Charles Atwater (January 2, 1815 – December 6, 1891) was an American politician and Senator from Connecticut.

Atwater, second son of Charles and Lucy C. (Root) Atwater, was born in New Haven, Connecticut, on January 2, 1815. His father was President of the Iron and Steel Works, a banker, and a West India merchant. He graduated from Yale College in 1834.  

After graduation, he spent a year in the Princeton Theological Seminary, but in 1835 he became a member of a firm of wholesale grocers in Philadelphia, where he married Mary, daughter of Joseph Montgomery, on Sept. 26, 1836. In 1840 he returned to New Haven, where the rest of his life was spent. 

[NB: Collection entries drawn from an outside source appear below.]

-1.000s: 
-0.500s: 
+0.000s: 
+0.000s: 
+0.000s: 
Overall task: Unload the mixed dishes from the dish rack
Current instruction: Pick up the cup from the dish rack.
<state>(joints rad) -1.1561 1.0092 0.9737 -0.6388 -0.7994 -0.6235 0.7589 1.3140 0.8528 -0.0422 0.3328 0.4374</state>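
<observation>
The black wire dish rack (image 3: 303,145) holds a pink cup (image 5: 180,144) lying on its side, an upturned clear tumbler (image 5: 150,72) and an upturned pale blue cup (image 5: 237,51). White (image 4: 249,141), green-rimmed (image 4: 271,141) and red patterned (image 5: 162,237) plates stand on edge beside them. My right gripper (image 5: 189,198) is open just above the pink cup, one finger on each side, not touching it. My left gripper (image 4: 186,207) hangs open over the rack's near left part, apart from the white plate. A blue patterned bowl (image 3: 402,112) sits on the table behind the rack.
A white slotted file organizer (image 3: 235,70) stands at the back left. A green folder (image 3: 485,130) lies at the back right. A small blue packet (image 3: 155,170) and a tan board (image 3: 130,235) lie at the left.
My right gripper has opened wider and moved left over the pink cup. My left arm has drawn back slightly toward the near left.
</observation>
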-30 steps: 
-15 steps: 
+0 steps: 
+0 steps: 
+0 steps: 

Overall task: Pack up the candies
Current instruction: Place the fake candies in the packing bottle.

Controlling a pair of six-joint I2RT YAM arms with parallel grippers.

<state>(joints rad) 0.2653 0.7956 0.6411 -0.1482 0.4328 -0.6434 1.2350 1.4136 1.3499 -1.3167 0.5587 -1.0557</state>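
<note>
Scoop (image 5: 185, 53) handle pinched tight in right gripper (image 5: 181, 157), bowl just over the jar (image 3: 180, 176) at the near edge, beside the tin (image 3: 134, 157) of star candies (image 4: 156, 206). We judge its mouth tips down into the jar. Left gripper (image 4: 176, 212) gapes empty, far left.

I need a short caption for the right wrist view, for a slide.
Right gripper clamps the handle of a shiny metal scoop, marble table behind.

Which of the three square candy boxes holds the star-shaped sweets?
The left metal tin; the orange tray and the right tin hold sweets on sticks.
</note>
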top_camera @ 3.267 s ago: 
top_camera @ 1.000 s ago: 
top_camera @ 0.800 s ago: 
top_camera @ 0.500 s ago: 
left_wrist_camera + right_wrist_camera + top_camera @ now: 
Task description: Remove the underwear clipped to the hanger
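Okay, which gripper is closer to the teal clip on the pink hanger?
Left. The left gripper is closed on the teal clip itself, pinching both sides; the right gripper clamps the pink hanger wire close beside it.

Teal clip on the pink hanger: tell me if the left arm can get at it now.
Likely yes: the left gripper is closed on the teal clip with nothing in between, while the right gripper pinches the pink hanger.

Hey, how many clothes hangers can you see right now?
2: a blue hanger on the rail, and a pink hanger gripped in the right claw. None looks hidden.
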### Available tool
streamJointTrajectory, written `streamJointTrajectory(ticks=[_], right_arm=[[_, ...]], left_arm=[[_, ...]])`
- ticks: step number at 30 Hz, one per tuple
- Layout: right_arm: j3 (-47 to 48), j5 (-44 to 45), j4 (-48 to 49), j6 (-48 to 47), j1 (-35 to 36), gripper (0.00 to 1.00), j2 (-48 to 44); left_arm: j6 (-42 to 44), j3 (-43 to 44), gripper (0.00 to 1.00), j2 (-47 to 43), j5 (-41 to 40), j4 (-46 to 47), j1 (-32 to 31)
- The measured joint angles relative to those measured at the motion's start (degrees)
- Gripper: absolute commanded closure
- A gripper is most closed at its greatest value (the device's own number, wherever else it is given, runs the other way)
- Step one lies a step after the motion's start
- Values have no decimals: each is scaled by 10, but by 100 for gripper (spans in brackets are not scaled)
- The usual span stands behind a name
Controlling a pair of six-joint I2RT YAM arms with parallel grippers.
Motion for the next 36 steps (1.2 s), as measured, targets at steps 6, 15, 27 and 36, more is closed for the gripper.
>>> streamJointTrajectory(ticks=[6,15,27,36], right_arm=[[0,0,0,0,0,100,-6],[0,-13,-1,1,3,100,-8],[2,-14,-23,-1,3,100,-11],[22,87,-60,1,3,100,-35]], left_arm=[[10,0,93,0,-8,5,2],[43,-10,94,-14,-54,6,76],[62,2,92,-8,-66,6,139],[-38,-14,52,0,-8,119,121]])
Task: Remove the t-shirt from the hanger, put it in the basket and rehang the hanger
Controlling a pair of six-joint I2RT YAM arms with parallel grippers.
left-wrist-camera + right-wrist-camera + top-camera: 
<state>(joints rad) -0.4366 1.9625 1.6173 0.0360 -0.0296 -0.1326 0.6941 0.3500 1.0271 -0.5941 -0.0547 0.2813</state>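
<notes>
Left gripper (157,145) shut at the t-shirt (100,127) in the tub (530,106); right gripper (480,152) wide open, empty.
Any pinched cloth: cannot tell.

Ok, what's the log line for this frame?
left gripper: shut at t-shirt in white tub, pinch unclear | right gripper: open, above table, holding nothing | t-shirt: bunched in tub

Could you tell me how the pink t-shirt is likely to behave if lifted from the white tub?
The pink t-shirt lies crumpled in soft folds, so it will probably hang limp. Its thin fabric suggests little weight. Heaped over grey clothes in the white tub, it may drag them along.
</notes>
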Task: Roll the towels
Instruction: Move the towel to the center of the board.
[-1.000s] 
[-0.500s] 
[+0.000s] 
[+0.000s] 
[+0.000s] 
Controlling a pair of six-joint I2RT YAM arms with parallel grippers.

He was for many years extensively engaged in the wholesale iron and hardware business, and was prominent in many public interests in New Haven. In 1861 he was a representative in the Connecticut Legislature, and in 1862 a member of the Connecticut Senate. His interest in the Birmingham Iron and Steel Works led him to be an active promoter of the New Haven and Derby Railroad, of which he was long the Treasurer.  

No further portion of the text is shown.